- Work instruction
Search the data below for the word "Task" and report how many lines contain it, with no added words.

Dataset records

★ ★ ★ ★ ★

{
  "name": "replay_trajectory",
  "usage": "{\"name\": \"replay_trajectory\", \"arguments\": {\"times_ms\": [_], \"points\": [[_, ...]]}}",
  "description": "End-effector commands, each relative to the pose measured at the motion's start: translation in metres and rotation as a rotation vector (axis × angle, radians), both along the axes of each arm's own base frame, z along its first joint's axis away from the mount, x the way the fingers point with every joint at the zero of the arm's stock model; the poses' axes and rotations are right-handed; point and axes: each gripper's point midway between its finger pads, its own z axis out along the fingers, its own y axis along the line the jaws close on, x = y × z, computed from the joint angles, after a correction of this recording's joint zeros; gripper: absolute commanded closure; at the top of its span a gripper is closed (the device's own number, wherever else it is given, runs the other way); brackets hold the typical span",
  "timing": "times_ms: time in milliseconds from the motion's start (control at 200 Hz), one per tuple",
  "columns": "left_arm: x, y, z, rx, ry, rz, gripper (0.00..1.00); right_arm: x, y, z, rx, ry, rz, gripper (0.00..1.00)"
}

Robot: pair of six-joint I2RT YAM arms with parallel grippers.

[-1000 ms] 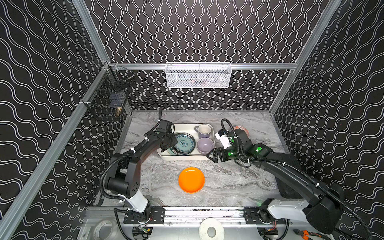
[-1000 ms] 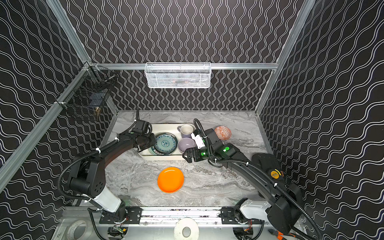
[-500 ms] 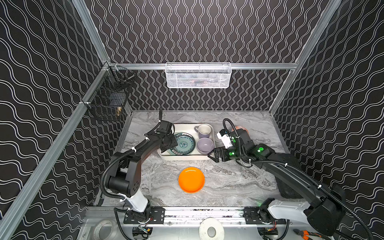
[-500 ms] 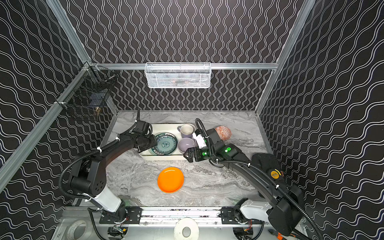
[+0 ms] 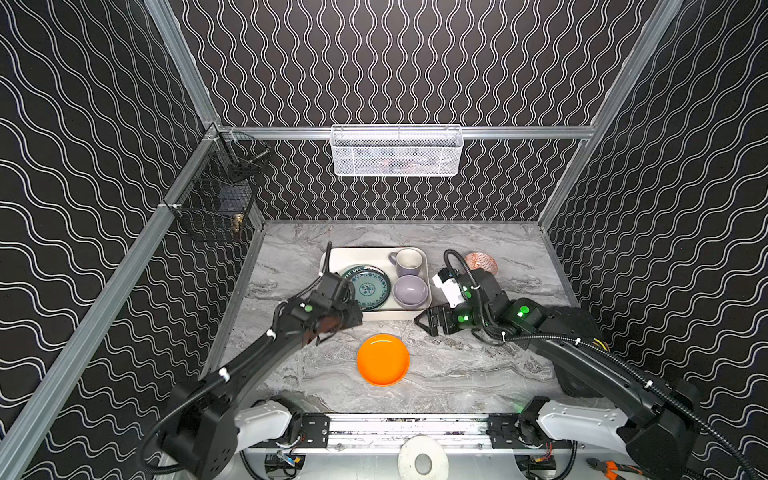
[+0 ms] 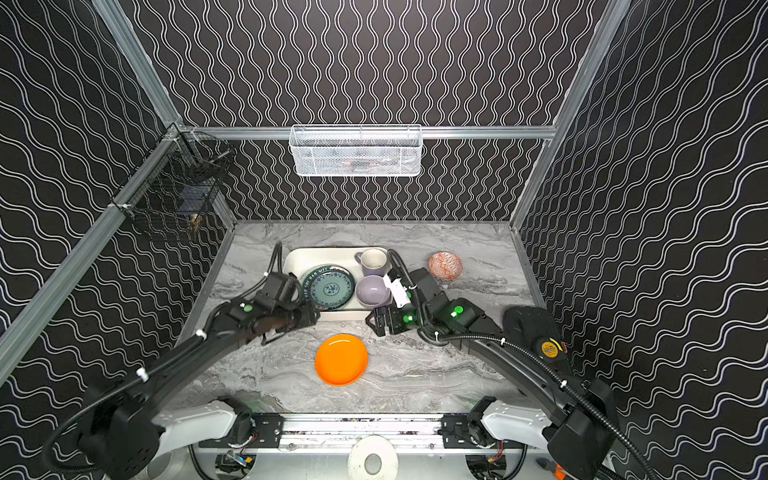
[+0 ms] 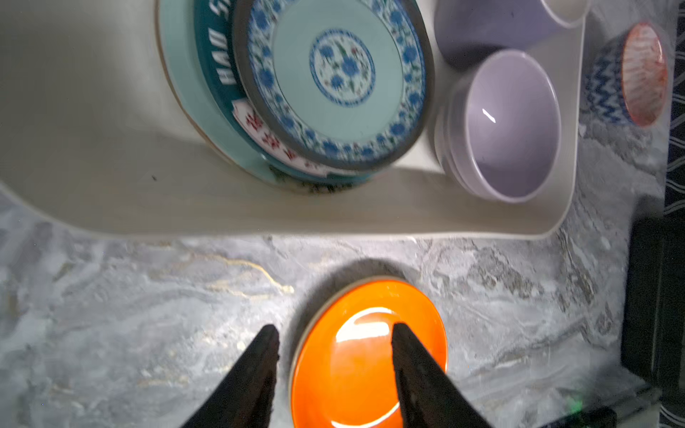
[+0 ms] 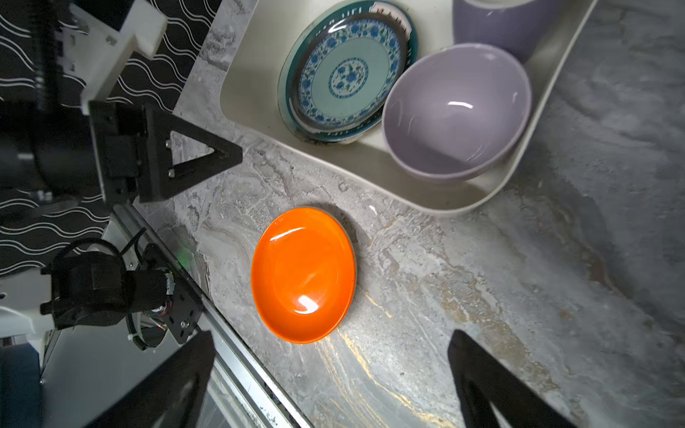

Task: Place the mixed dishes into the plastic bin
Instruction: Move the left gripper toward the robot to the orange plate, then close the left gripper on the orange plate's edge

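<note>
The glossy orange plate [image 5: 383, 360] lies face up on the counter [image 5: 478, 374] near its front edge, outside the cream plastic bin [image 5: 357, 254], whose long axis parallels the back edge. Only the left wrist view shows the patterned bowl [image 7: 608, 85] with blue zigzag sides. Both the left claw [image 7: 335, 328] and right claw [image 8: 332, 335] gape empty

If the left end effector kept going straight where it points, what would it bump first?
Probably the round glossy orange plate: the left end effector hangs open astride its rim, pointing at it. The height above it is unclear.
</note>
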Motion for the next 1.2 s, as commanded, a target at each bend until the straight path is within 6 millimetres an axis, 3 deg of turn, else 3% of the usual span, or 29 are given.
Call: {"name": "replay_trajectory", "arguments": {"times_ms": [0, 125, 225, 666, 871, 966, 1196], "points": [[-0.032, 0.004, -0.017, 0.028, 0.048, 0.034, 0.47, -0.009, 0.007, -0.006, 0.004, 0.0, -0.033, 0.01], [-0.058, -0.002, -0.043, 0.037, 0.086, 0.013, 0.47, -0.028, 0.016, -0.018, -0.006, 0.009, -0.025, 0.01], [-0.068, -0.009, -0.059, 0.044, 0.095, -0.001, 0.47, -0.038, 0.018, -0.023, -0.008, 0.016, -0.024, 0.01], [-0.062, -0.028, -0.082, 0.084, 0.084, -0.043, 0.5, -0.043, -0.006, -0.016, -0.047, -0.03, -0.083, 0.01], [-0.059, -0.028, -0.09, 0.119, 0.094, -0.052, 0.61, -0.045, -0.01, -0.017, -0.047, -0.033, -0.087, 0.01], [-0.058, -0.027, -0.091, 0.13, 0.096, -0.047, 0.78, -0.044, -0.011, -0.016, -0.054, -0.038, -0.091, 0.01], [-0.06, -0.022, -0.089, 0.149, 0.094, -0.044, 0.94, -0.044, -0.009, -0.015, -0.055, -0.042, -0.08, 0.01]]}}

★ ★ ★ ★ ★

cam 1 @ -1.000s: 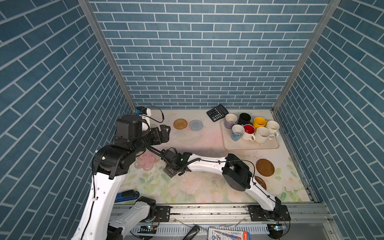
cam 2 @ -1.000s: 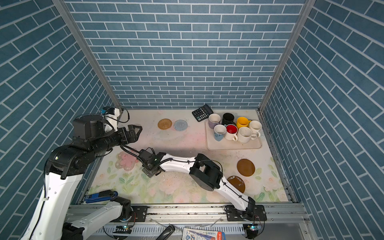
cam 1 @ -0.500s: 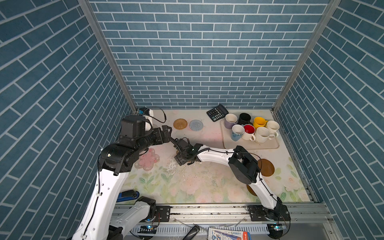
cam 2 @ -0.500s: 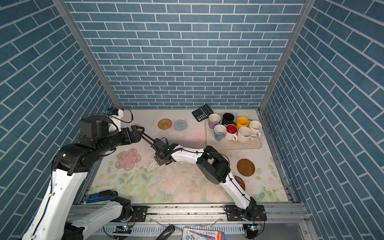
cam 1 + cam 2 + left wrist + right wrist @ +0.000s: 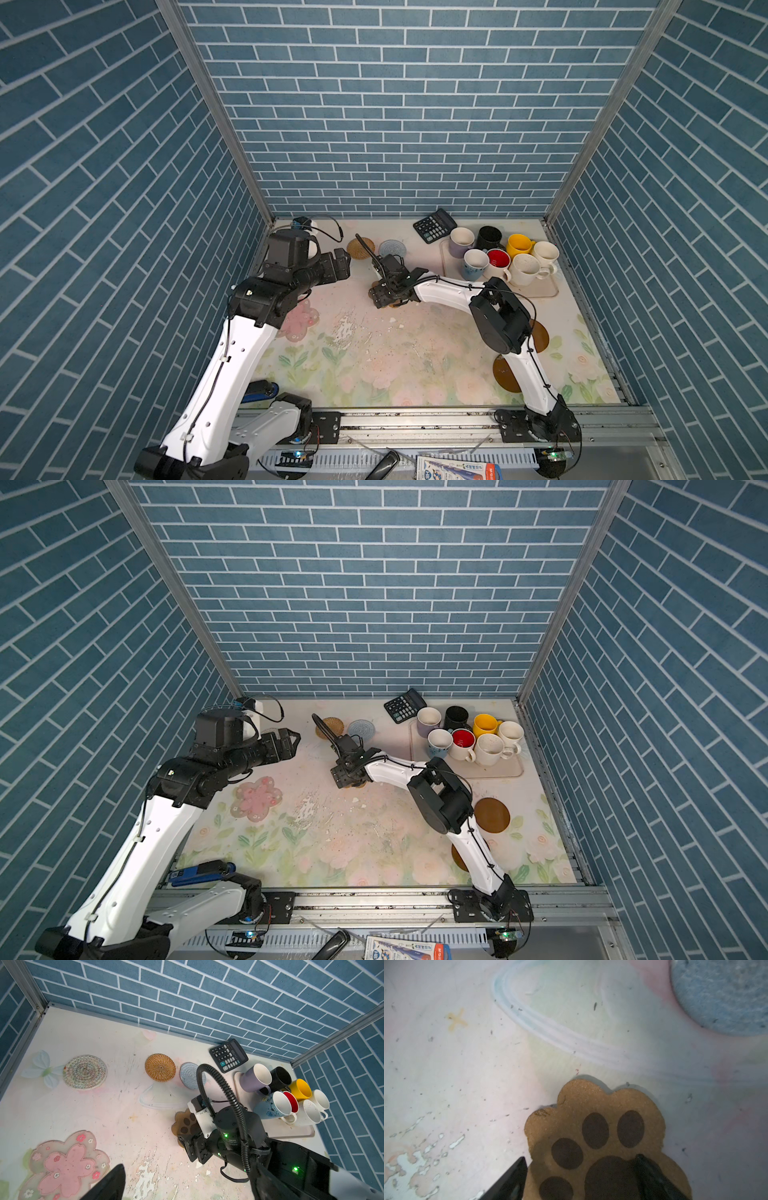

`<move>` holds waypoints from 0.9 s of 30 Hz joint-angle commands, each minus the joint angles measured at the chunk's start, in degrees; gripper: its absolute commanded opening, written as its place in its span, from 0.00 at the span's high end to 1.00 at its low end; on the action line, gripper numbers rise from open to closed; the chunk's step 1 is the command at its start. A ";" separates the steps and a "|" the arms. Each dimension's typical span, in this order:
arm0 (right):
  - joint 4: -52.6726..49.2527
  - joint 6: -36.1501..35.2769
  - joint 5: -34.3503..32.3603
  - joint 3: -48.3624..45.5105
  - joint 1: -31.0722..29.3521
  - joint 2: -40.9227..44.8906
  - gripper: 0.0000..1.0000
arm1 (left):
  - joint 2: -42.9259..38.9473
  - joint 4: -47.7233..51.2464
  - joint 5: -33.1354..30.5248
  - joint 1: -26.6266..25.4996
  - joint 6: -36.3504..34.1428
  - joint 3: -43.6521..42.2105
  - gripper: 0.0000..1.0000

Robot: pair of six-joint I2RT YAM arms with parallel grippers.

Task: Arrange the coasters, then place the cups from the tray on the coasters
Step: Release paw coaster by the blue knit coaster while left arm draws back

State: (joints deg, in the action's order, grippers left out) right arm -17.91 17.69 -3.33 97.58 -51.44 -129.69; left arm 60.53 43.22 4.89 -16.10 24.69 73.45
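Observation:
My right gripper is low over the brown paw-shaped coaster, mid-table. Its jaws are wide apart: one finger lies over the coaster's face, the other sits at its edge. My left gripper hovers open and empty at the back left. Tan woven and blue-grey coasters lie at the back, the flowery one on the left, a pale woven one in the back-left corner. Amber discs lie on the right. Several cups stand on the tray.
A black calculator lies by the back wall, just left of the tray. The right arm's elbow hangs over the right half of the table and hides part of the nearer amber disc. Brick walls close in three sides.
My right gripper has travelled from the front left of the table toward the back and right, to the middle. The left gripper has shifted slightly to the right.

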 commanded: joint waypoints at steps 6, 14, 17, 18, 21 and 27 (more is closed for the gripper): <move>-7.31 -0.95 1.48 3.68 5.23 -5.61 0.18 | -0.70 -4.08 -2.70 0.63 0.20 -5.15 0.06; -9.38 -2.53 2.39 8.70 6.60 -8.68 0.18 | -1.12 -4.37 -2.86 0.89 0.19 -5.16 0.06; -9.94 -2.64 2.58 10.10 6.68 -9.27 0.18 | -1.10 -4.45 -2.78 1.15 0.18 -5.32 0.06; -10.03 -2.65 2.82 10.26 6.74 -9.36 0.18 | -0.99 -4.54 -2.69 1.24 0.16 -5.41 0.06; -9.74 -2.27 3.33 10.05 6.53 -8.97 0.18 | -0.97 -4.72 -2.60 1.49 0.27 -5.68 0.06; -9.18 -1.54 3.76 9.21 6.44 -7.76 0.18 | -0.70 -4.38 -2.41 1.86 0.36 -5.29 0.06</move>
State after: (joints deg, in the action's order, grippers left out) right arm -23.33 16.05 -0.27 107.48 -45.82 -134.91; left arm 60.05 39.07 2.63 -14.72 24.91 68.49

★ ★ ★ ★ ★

- Response to this exercise
2